┌─ Extracted records

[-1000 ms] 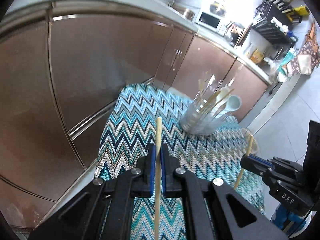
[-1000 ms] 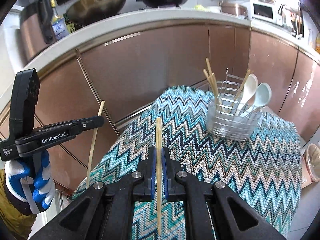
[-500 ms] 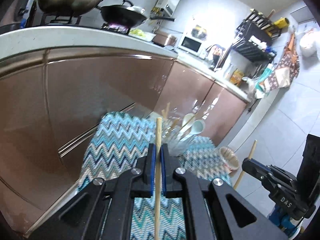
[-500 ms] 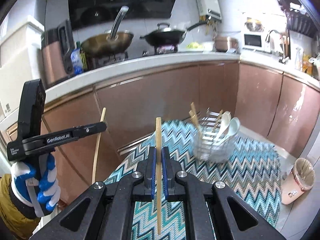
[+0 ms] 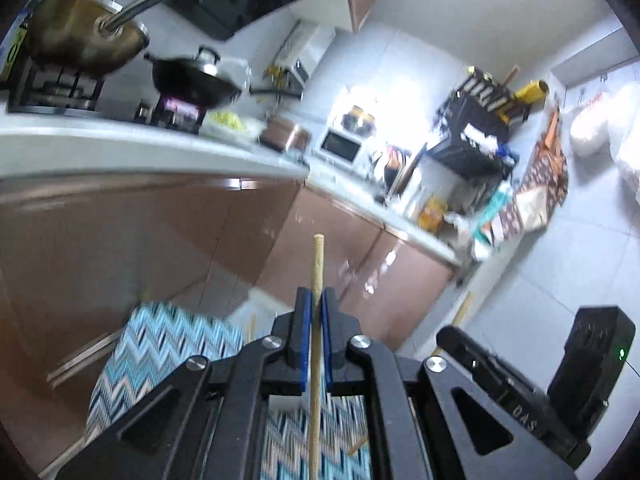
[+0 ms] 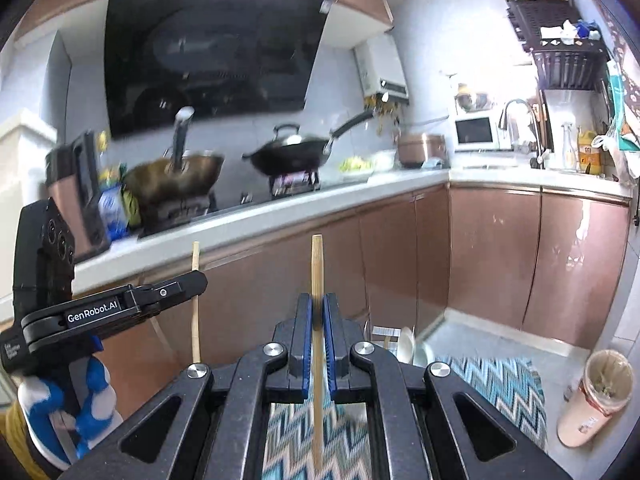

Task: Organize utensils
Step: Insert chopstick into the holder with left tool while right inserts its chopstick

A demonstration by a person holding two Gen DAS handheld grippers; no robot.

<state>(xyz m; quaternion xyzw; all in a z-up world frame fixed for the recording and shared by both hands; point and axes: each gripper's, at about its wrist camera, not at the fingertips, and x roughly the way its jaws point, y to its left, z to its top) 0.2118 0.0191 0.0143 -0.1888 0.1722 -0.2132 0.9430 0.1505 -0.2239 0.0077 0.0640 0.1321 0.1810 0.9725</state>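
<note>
left claw [image 5: 315, 340] clamped on chopstick [image 5: 317, 272] | right claw [image 6: 316, 344] clamped on second chopstick [image 6: 316, 268] | both lifted off zigzag cloth [image 6: 496, 380], holder now mostly hidden | carry-to-holder next

Each camera sat just behind its own jaws, looking forward and slightly down across the kitchen. Both views shared the stove [image 5: 52, 88], the microwave [image 6: 476, 132] and the zigzag mat [image 6: 500, 384].
</note>
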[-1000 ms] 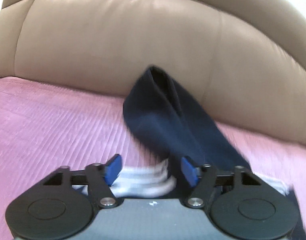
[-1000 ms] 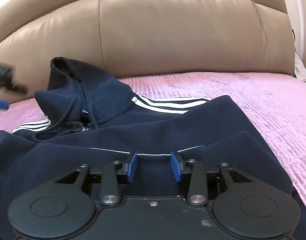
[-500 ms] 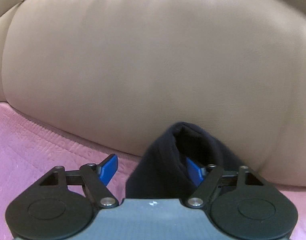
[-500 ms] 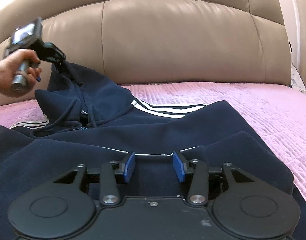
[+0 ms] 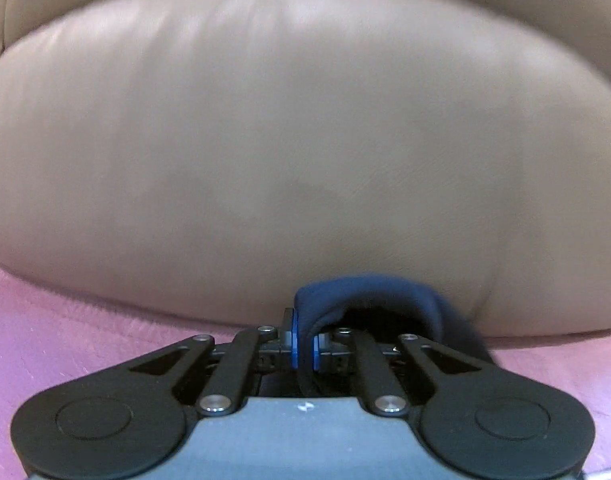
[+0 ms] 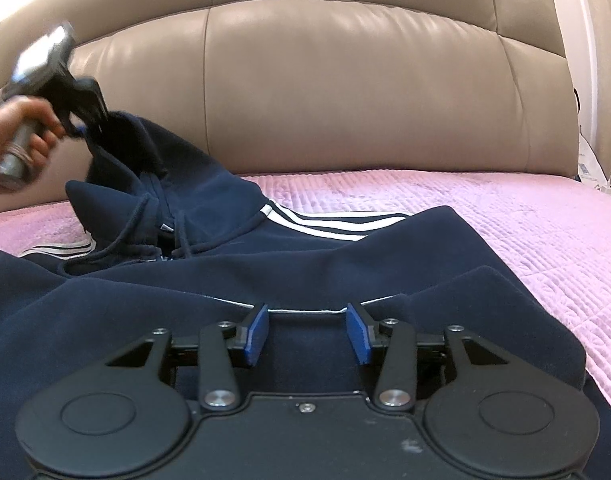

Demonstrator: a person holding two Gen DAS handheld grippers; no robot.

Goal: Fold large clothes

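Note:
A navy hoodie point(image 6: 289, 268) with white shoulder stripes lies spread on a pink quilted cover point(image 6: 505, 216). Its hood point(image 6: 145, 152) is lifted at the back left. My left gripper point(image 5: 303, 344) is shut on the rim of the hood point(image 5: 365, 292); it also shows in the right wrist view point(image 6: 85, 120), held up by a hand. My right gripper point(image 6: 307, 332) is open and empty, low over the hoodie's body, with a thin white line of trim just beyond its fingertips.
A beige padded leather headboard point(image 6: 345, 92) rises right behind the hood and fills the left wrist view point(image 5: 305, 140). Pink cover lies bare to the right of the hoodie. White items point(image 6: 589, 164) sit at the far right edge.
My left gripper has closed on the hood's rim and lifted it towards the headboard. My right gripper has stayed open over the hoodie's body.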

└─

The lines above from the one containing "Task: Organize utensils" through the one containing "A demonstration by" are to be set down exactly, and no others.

**Solution to this task:**
Task: Organize utensils
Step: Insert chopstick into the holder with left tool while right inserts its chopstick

A demonstration by a person holding two Gen DAS handheld grippers; no robot.

At this point, the answer is complete.